In healthy subjects, SN appears on MR images as a hypointense midbrain region dorsally divided into 2 segments by an oval hypointense area. Histopathological studies have confirmed that this dorsolateral nigral hyperintensity corresponds to nigrosome-1 and that signal enhancement may be associated with low iron content in this region in comparison with the surrounding SN [19].
Nigrosome-1 is not visualized in patients with PD. Apart from the loss of dopaminergic neurons, this may be associated with iron accumulation occurring in parallel [20, 21]. The loss of dorsolateral nigral hyperintensity is currently regarded as one of the most promising biomarkers of PD. For example, a recent meta-analysis reports that the diagnostic accuracy of nigrosome-1 imaging for the differentiation between patients with idiopathic PD and healthy individuals demonstrates high sensitivity and high specificity [22].
The diagnostic value of this neuroimaging marker in differentiating between PD and ET was assessed in two studies published in 2019. Jin L. et al. analyzed MR images of 68 patients with PD, 25 patients with ET and 34 control subjects. The method demonstrated high sensitivity (79.4%) and high specificity (92.0%) [13]. M. S. Perez Akly et al. studied dorsolateral nigral hyperintensity in 16 patients with PD and 16 patients with ET. The results were comparable to the results of the study by Jin L. et al. According to one of 2 involved radiologists, the sensitivity and specificity of the method were 93.75% and 87.5%, respectively. The second radiologist reported 93.75% sensitivity and 75% specificity [14]. Thus, the method was shown to be effective in differentiating between PD and ET by 2 independent research teams.
Our study also confirms the diagnostic value of noninvasive nigrosome-1 imaging. In contrast with ET patients, the absence of dorsolateral nigral hyperintensity in SN was observed in the majority of our PD patients. The sensitivity and specificity of the method tested on the small cohort of patients were 70% and 100%, respectively.

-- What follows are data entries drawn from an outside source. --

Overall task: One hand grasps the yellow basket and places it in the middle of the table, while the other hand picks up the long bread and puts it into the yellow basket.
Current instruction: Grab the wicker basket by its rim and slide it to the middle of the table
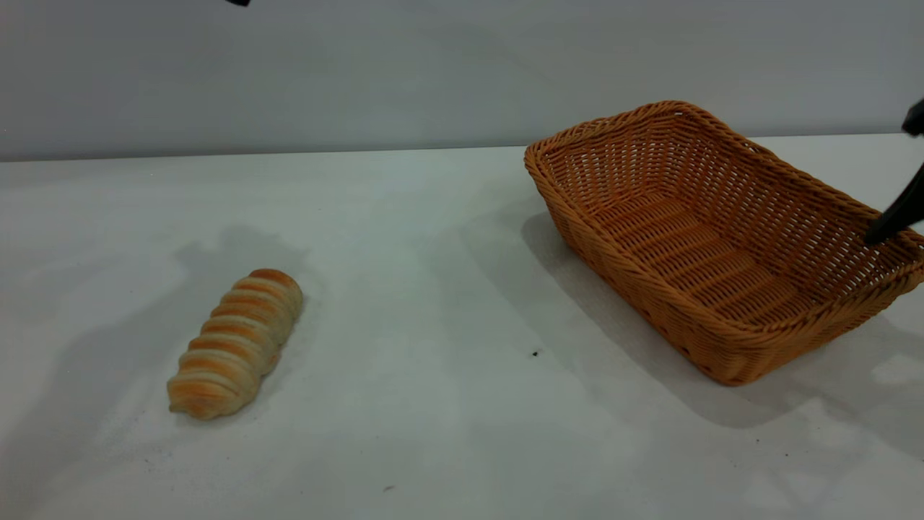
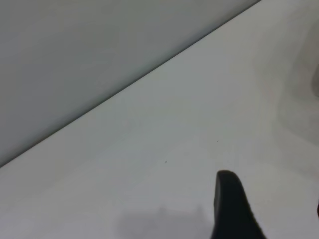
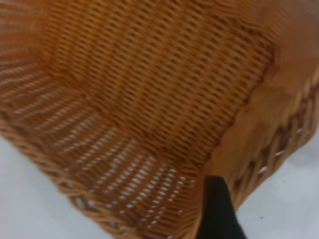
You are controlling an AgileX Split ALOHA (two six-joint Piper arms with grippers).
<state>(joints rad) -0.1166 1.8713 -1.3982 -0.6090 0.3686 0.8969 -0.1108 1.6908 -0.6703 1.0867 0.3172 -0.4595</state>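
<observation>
Long bread on table, well left of yellow basket. Right gripper finger inside basket's right wall; finger spread cannot be told. Left gripper above bare table; spread cannot be told.

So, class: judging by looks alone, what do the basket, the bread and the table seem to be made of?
Basket: woven wicker or rattan-like strands, maybe synthetic; open weave, braided rim, slight sheen.
Bread: baked dough or a replica; golden crust with pale spiral ridges, dull surface.
Table: smooth white matte top, possibly laminate; soft shadows, no glare.
</observation>
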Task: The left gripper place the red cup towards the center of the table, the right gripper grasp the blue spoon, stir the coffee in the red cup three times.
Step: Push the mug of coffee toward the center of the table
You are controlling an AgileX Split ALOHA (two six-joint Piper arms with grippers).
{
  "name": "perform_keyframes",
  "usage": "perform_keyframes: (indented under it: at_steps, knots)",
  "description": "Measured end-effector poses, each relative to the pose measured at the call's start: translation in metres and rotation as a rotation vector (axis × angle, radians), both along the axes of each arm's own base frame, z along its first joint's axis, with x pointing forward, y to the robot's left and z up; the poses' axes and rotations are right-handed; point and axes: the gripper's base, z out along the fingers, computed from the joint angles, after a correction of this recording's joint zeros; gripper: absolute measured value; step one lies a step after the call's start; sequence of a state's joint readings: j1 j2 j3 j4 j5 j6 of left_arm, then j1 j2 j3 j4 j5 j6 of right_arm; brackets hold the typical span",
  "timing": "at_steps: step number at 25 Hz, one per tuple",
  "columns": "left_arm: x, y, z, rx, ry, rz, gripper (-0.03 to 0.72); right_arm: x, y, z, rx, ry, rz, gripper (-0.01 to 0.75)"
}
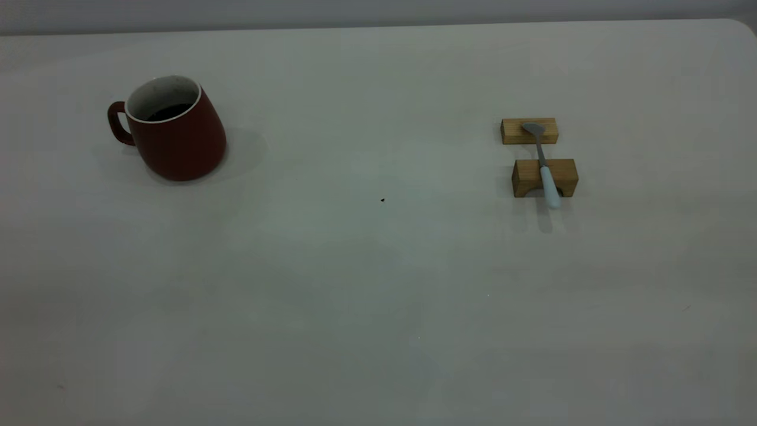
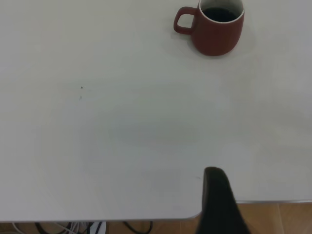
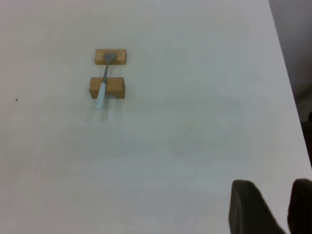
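The exterior view shows only the table (image 1: pixel 378 296) and its things, with neither arm in sight. The red cup (image 1: pixel 174 133) stands upright at that view's far left, handle pointing left, dark coffee (image 1: pixel 168 111) inside. Well apart, at the right, the blue spoon (image 1: pixel 543 163) lies across 2 wooden blocks (image 1: pixel 544 157), its long axis running far to near: grey bowl on the far block, pale blue handle overhanging the near one.

The left wrist view alone shows the left pincer (image 2: pixel 219 204), 1 black finger at the table edge, the cup far from it; whether it is spread I cannot tell.

The right wrist view shows the right pincer (image 3: pixel 275 207), 2 dark fingers with a gap between, the spoon well away.
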State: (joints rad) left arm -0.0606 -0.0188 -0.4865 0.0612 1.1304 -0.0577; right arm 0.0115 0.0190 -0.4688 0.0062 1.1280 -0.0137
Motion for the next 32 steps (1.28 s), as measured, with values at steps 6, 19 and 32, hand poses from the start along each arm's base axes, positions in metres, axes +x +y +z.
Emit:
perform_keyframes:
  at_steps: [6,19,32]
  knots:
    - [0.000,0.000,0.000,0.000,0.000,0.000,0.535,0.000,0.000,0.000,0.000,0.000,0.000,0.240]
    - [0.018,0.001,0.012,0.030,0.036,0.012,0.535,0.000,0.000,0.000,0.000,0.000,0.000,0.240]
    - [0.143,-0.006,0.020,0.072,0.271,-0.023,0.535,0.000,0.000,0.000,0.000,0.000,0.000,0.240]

Artifacts from motion and metal dental implants were a significant limitation of our study. From initially examined 39 patients (26 patients with PD, 13 patients with ET), only 30 whose MR images were suitable for the analysis were included in the study. To reduce the number of artifacts from motion, the patient’s head can be stabilized with sand sacks or foam pillow support, and mild medical sedation can be applied [16].
CONCLUSIONS
Our findings supported by the results of foreign studies lead us to conclude that noninvasive neuroimaging has a potential to become a useful tool in the differential diagnosis of diseases accompanied by tremor and other movement disorders, including differentiation between PD and ET, especially in the early stages of the disease.